**PROVIDED DATA**
▼▼▼

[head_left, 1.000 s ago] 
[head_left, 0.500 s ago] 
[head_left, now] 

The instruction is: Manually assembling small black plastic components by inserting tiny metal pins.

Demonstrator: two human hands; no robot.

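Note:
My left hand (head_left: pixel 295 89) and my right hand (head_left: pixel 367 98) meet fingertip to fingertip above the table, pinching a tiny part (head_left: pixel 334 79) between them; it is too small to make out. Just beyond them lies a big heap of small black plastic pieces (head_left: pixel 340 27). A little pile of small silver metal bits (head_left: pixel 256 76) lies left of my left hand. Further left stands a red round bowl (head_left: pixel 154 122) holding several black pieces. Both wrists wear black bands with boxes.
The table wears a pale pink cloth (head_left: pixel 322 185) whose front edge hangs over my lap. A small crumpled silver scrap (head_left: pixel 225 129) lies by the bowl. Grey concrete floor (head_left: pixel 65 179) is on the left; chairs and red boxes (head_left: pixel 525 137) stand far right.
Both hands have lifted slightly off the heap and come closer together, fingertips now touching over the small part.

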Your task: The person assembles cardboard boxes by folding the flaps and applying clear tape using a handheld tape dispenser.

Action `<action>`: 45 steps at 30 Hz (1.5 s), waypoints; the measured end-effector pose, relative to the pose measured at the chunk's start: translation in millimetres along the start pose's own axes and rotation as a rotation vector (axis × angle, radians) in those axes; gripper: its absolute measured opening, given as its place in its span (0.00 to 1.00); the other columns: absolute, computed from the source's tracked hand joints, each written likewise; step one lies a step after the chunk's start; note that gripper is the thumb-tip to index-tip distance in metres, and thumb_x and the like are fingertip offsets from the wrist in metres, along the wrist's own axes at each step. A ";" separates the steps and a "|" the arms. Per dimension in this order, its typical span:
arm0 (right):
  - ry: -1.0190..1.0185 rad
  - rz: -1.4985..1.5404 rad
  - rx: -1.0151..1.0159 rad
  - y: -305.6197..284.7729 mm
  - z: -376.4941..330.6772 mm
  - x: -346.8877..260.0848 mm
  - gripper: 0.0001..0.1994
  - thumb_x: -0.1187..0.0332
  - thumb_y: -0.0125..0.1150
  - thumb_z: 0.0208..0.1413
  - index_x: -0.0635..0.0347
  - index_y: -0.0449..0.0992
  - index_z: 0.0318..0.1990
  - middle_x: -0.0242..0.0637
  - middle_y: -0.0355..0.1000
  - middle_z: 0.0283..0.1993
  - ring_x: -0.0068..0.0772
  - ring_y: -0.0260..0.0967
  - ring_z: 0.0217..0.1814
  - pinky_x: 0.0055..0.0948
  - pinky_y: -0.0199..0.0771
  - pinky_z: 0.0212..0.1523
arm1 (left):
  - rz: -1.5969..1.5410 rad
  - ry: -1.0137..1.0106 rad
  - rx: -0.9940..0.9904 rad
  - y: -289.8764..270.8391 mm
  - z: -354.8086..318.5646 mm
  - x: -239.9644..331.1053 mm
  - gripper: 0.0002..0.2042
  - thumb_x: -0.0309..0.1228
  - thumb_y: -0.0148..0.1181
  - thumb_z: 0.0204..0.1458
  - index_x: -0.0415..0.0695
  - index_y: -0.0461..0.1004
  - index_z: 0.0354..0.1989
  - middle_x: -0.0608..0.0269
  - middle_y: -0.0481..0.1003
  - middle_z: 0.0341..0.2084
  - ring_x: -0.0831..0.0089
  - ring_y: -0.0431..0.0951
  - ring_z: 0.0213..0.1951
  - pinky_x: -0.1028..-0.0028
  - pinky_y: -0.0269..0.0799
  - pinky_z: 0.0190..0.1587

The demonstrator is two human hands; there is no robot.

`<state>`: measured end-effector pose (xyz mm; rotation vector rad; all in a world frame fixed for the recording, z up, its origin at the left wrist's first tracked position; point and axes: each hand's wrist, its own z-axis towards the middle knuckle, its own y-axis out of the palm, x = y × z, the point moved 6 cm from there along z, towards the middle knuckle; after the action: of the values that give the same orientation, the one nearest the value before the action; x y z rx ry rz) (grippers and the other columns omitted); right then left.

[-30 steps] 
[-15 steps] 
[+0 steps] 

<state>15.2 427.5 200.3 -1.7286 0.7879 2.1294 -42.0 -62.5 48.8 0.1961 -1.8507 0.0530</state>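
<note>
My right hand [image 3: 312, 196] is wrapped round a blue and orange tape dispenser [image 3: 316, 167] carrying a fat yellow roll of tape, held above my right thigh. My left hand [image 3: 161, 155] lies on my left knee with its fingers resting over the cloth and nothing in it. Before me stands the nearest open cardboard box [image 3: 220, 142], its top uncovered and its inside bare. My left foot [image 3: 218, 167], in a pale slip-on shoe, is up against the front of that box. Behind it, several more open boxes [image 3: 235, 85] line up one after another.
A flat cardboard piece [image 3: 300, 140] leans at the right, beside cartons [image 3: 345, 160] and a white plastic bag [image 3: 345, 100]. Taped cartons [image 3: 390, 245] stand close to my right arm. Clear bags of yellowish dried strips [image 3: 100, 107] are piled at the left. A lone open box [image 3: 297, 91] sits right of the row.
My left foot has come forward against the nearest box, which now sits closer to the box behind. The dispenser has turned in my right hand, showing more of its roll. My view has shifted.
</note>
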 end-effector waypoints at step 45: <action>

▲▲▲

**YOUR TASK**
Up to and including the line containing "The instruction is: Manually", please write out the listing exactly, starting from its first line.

**SOLUTION FOR THIS TASK**
[head_left, 1.000 s ago] 
[head_left, 0.500 s ago] 
[head_left, now] 

The instruction is: Manually assembling small black plastic components by inserting tiny metal pins.

The exercise has no further content.